Dîner chez les Jésuites des Études

Ce même jour j’étais retenu à dîner chez les Pères jésuites des Études, 15, rue Monsieur. Ce ne sera pas seulement un dîner, m’a-t-on prévenu, mais l’on profitera de la circonstance pour instituer un dialogue entre Français de France et le Canadien français de passage à Paris. J’allais entrer, je le savais, dans un grand cénacle. Je suis depuis longtemps lecteur des Études. La plupart des Pères me sont connus par leurs ouvrages ou leur collaboration à la revue. Cette revue, je l’admire, je la lis régulièrement pour y trouver ce que je crois la plus saine pensée de la France catholique. Une revue qui se tient rigoureusement dans l’axe de l’Église, aux écoutes de Rome. Revue moderne et pourtant point moderniste ; qui se tient à la page, à la fine pointe des mouvements intellectuels, sans jamais fleureter avec les opinions risquées. Ce soir-là, je dîne entre le Père Henri du Passage, directeur des Études, et le Père Yves de La Brière dont j’ai suivi, en 1921, quelques cours à l’Institut catholique sur la « Paix et la juste guerre » : deux Jésuites, deux Français qui me plaisent par leur calme bon sens, leur solide jugement.
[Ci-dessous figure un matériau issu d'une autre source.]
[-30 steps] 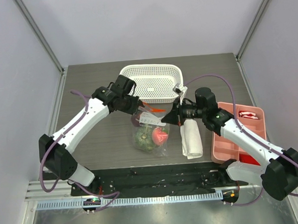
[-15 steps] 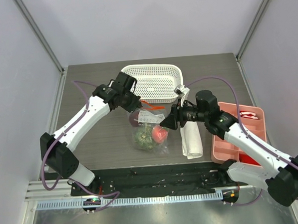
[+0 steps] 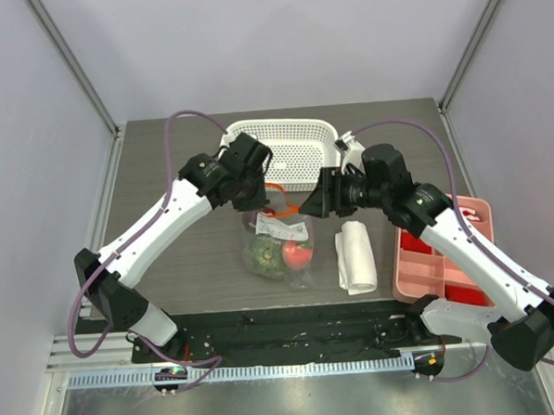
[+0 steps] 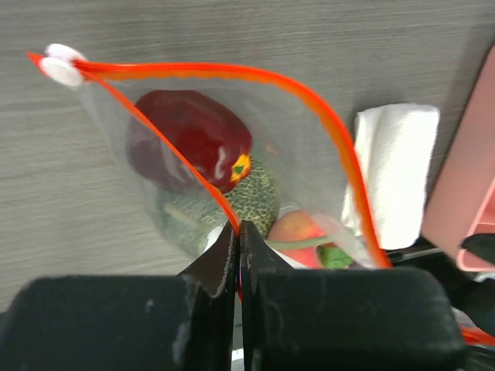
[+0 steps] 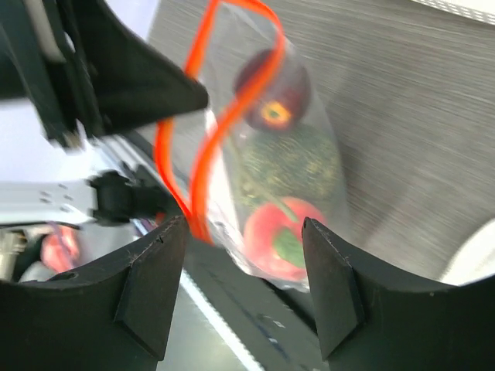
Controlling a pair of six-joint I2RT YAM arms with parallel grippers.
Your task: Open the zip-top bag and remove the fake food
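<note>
Arms bent inward: left gripper (image 4: 237, 229) tight on crinkly clear zip-top bag's (image 4: 309, 182) orange strip (image 4: 341, 133), right gripper's (image 5: 241, 224) 2 fingers (image 5: 151, 294) spread.

Nothing is legible; the white label (image 3: 285, 227) on the zip-top bag (image 3: 304, 271) may carry print, too small.

The table top (image 3: 164, 185) is dark grey with thin wood lines on it. At the back, in the middle, sits a white plastic basket full of small holes (image 3: 297, 151). A folded white cloth (image 3: 357, 256) lies flat toward the front, a bit right of the middle. Near it, by the right edge, sits a flat pink plastic tray with little boxes in it (image 3: 418, 273). Left of the cloth is a clear crinkly plastic bag with an orange-red zip strip (image 3: 281, 254). Its top is up in the air. I cannot tell if its bottom touches the table.
</note>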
Après le dîner aura lieu ce qu’on a voulu appeler une réunion d’ « Amitié franco-canadienne ». Un certain nombre de personnalités catholiques y ont été convoquées par les Pères. Quelqu’un, je ne sais qui, envoya au Devoir qui le publia le 20 février 1931, un rapport de cette réunion. J’en extrais ce passage :

À cette réunion intime avait été conviée l’élite parisienne des amis du Canada qui prirent un grand intérêt à l’échange de vues sur toutes les questions ayant trait à une collaboration plus étroite entre les deux pays, dans l’ordre intellectuel surtout. À cette conversation prirent part le R. P. Merklen, directeur de La Croix, M. de la Roncière, Mgr de la Serre, pro-recteur de l’Institut catholique, le Père Doncœur, etc.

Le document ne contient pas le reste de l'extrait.